Each entry below must be repeated word for word.

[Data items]
┄┄┄┄┄┄┄┄┄┄

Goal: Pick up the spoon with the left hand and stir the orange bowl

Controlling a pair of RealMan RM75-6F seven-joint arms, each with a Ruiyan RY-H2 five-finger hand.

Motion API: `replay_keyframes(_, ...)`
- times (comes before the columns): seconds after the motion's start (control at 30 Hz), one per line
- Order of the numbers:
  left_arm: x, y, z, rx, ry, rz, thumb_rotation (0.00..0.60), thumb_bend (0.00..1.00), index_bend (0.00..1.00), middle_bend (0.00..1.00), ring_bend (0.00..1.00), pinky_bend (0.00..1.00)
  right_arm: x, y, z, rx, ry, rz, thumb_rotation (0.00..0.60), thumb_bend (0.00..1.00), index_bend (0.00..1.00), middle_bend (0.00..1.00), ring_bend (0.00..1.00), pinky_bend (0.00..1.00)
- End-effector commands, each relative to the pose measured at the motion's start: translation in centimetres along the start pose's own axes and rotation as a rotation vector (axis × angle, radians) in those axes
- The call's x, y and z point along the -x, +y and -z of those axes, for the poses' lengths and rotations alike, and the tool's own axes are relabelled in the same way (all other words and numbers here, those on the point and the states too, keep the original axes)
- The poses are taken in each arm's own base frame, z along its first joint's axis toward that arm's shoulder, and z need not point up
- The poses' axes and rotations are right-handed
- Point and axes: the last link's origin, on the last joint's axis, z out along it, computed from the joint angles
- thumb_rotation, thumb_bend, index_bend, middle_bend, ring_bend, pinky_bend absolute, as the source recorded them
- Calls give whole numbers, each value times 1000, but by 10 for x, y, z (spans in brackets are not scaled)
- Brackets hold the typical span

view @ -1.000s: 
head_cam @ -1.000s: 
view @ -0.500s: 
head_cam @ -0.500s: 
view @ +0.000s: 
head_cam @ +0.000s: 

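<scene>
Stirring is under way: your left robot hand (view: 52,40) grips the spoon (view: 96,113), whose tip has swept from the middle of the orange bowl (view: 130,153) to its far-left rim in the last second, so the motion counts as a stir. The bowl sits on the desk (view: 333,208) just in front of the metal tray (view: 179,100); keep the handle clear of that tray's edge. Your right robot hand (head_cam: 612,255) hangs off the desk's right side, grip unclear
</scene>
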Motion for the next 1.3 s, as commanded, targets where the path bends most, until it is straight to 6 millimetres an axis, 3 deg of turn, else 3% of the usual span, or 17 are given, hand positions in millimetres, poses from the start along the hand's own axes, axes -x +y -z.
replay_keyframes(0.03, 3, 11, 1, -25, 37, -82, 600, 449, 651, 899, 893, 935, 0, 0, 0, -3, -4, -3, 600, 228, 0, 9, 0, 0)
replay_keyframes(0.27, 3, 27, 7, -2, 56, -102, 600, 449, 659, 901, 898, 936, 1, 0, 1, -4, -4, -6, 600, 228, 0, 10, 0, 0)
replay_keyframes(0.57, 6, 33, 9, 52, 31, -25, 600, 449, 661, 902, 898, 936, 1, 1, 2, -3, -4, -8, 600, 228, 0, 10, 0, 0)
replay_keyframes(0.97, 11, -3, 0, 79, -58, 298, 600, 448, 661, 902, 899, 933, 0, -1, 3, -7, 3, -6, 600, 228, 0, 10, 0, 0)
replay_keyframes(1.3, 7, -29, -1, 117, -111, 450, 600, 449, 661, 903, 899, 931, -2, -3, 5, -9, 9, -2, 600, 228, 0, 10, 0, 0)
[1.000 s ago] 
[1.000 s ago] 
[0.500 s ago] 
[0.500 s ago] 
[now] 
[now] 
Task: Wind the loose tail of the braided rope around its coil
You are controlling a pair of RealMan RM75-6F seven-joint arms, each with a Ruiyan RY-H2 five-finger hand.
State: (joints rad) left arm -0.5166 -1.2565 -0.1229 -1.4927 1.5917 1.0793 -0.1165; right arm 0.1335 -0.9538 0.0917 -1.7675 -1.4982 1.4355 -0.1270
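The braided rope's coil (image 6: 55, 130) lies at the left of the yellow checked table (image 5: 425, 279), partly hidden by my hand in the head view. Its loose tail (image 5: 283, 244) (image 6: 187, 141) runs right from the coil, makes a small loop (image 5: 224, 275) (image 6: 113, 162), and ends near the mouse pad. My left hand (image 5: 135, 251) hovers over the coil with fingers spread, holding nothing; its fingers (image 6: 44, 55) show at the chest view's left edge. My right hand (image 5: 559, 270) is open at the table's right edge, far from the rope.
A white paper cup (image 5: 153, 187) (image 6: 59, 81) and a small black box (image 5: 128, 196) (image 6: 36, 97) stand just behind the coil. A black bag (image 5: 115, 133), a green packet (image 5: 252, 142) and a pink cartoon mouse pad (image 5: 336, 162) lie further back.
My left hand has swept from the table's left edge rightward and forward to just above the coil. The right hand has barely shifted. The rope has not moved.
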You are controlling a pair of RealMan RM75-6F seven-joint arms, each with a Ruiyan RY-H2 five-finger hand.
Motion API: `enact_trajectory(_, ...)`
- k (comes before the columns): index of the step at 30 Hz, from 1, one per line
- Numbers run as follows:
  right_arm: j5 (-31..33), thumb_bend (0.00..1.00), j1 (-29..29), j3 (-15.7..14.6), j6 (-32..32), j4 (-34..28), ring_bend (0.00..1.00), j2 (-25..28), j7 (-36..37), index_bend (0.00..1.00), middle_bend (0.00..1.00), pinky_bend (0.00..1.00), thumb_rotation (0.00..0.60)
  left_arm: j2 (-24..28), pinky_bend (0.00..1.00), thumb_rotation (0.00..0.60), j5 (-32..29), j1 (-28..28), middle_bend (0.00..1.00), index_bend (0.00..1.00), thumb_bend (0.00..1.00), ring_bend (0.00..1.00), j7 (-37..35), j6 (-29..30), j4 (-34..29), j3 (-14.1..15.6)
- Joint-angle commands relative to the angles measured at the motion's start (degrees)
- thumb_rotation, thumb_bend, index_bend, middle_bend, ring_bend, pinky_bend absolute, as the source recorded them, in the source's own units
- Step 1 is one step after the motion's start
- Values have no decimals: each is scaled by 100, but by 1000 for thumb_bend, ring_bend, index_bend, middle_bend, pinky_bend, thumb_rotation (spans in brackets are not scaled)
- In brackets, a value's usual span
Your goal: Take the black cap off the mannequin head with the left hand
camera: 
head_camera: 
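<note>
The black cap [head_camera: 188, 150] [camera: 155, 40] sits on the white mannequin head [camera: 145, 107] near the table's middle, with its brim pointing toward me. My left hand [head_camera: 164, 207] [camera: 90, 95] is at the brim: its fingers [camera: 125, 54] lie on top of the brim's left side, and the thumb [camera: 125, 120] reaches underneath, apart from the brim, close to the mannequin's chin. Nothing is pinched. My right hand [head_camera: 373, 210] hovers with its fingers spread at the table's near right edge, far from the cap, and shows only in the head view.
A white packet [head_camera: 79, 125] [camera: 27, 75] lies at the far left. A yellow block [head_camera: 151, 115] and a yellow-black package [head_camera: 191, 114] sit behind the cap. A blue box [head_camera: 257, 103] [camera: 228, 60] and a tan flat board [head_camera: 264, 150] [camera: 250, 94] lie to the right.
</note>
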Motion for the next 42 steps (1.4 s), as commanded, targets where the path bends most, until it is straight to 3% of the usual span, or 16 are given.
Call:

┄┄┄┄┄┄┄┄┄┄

-- RESPONSE --
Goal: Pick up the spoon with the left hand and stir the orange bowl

Controlling a pair of RealMan RM75-6F seven-joint arms, each with a Ruiyan RY-H2 five-finger hand.

Motion API: `replay_keyframes(_, ...)`
- times (comes before the columns): seconds after the motion's start (control at 30 Hz), one per line
- Order of the numbers:
  left_arm: x, y, z, rx, ry, rz, thumb_rotation (0.00..0.60), thumb_bend (0.00..1.00), index_bend (0.00..1.00), middle_bend (0.00..1.00), ring_bend (0.00..1.00), pinky_bend (0.00..1.00)
  right_arm: x, y, z, rx, ry, rz, thumb_rotation (0.00..0.60), thumb_bend (0.00..1.00), index_bend (0.00..1.00), middle_bend (0.00..1.00), ring_bend (0.00..1.00), pinky_bend (0.00..1.00)
- End-effector commands, each relative to the pose measured at the motion's start: translation in centimetres along the start pose's own axes and rotation as a rotation vector (axis × angle, radians) in those axes
- The call's x, y and z point along the -x, +y and -z of those axes, for the poses' lengths and rotations alike, and the tool's own axes are relabelled in the same way (all other words and numbers here, those on the point and the states too, keep the original axes)
- The poses are taken in each arm's own base frame, z along its first joint's axis toward that arm's shoulder, and z need not point up
- The poses' axes and rotations are right-handed
- Point and axes: the last link's origin, on the last joint's axis, z out along it, computed from the joint angles
- thumb_rotation, thumb_bend, index_bend, middle_bend, ring_bend, pinky_bend absolute, as the source recorded them
- Calls give whole numbers, each value times 1000, but by 10 for x, y, z (spans in brackets are not scaled)
- Brackets hold the typical span

view @ -1.000s: 
head_cam @ -1.000s: 
view @ -0.500s: 
head_cam @ -0.500s: 
view @ +0.000s: 
head_cam @ +0.000s: 

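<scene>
Stirring is under way: your left robot hand (view: 52,40) grips the spoon (view: 96,113), whose tip has swept from the middle of the orange bowl (view: 130,153) to its far-left rim in the last second, so the motion counts as a stir. The bowl sits on the desk (view: 333,208) just in front of the metal tray (view: 179,100); keep the handle clear of that tray's edge. Your right robot hand (head_cam: 612,255) hangs off the desk's right side, grip unclear
</scene>
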Motion for the next 1.3 s, as commanded, targets where the path bends most, until it is straight to 6 millimetres an axis, 3 deg of turn, else 3% of the usual span, or 17 are given, hand positions in millimetres, poses from the start along the hand's own axes, axes -x +y -z.
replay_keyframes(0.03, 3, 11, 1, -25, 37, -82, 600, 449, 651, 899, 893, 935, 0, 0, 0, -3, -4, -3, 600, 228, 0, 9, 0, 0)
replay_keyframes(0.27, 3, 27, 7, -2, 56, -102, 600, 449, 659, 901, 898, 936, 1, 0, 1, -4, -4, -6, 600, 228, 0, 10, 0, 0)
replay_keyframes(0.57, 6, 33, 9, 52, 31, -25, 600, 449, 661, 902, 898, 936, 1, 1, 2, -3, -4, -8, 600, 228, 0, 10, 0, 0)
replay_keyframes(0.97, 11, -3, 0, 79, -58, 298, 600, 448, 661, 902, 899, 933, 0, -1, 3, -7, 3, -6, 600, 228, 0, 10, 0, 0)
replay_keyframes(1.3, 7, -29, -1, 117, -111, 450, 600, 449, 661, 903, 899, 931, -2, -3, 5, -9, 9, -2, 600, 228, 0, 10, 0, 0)
[1.000 s ago] 
[1.000 s ago] 
[0.500 s ago] 
[0.500 s ago] 
[now] 
[now] 
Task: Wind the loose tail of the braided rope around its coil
You are controlling a pair of RealMan RM75-6F seven-joint arms, each with a Ruiyan RY-H2 five-finger hand.
State: (joints rad) left arm -0.5166 -1.2565 -0.1229 -1.4927 1.5917 1.0793 -0.1165; right arm 0.1335 -0.9538 0.0917 -1.7675 -1.4982 1.4355 -0.1270
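The braided rope's coil (image 6: 55, 130) lies at the left of the yellow checked table (image 5: 425, 279), partly hidden by my hand in the head view. Its loose tail (image 5: 283, 244) (image 6: 187, 141) runs right from the coil, makes a small loop (image 5: 224, 275) (image 6: 113, 162), and ends near the mouse pad. My left hand (image 5: 135, 251) hovers over the coil with fingers spread, holding nothing; its fingers (image 6: 44, 55) show at the chest view's left edge. My right hand (image 5: 559, 270) is open at the table's right edge, far from the rope.
A white paper cup (image 5: 153, 187) (image 6: 59, 81) and a small black box (image 5: 128, 196) (image 6: 36, 97) stand just behind the coil. A black bag (image 5: 115, 133), a green packet (image 5: 252, 142) and a pink cartoon mouse pad (image 5: 336, 162) lie further back.
My left hand has swept from the table's left edge rightward and forward to just above the coil. The right hand has barely shifted. The rope has not moved.
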You are controlling a pair of RealMan RM75-6F seven-joint arms, each with a Ruiyan RY-H2 five-finger hand.
Motion API: `enact_trajectory(_, ...)`
- k (comes before the columns): index of the step at 30 Hz, from 1, one per line
- Numbers run as follows:
  right_arm: j5 (-31..33), thumb_bend (0.00..1.00), j1 (-29..29), j3 (-15.7..14.6), j6 (-32..32), j4 (-34..28), ring_bend (0.00..1.00), j2 (-25..28), j7 (-36..37), index_bend (0.00..1.00), middle_bend (0.00..1.00), pinky_bend (0.00..1.00), thumb_rotation (0.00..0.60)
  left_arm: j2 (-24..28), pinky_bend (0.00..1.00), thumb_rotation (0.00..0.60), j5 (-32..29), j1 (-28..28), middle_bend (0.00..1.00), index_bend (0.00..1.00), thumb_bend (0.00..1.00), ring_bend (0.00..1.00), j7 (-37..35), j6 (-29..30), j4 (-34..29), j3 (-14.1..15.6)
- Joint-angle commands relative to the angles measured at the motion's start (degrees)
- thumb_rotation, thumb_bend, index_bend, middle_bend, ring_bend, pinky_bend absolute, as the source recorded them, in the source's own units
- Step 1 is one step after the motion's start
- Values have no decimals: each is scaled by 100, but by 1000 for thumb_bend, ring_bend, index_bend, middle_bend, pinky_bend, thumb_rotation (spans in brackets are not scaled)
- In brackets, a value's usual span
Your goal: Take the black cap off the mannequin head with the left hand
camera: 
head_camera: 
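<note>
The black cap [head_camera: 188, 150] [camera: 155, 40] sits on the white mannequin head [camera: 145, 107] near the table's middle, with its brim pointing toward me. My left hand [head_camera: 164, 207] [camera: 90, 95] is at the brim: its fingers [camera: 125, 54] lie on top of the brim's left side, and the thumb [camera: 125, 120] reaches underneath, apart from the brim, close to the mannequin's chin. Nothing is pinched. My right hand [head_camera: 373, 210] hovers with its fingers spread at the table's near right edge, far from the cap, and shows only in the head view.
A white packet [head_camera: 79, 125] [camera: 27, 75] lies at the far left. A yellow block [head_camera: 151, 115] and a yellow-black package [head_camera: 191, 114] sit behind the cap. A blue box [head_camera: 257, 103] [camera: 228, 60] and a tan flat board [head_camera: 264, 150] [camera: 250, 94] lie to the right.
</note>
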Motion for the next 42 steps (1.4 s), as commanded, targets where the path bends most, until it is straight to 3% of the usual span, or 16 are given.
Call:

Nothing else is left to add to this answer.